=== Section Start ===

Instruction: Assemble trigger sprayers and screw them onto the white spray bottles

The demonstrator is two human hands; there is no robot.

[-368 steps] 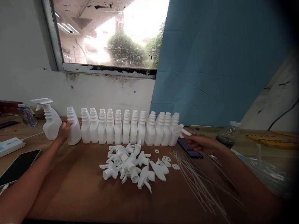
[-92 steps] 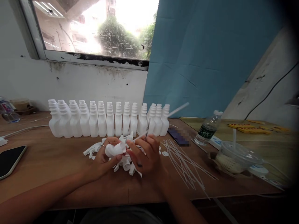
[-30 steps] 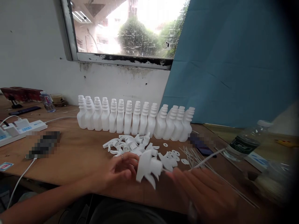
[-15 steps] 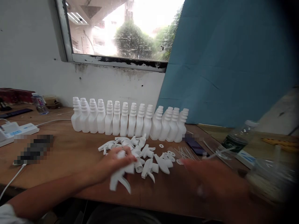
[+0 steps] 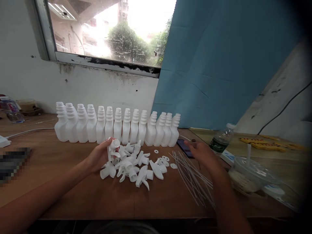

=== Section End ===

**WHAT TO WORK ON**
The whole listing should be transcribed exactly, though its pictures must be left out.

**YOUR SOLUTION**
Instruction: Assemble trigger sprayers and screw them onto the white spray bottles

The demonstrator is two human hands; there is no robot.

[-368 steps] 
[-92 steps] 
[-30 steps] 
[-15 steps] 
[+0 steps] 

The required output has been given in full.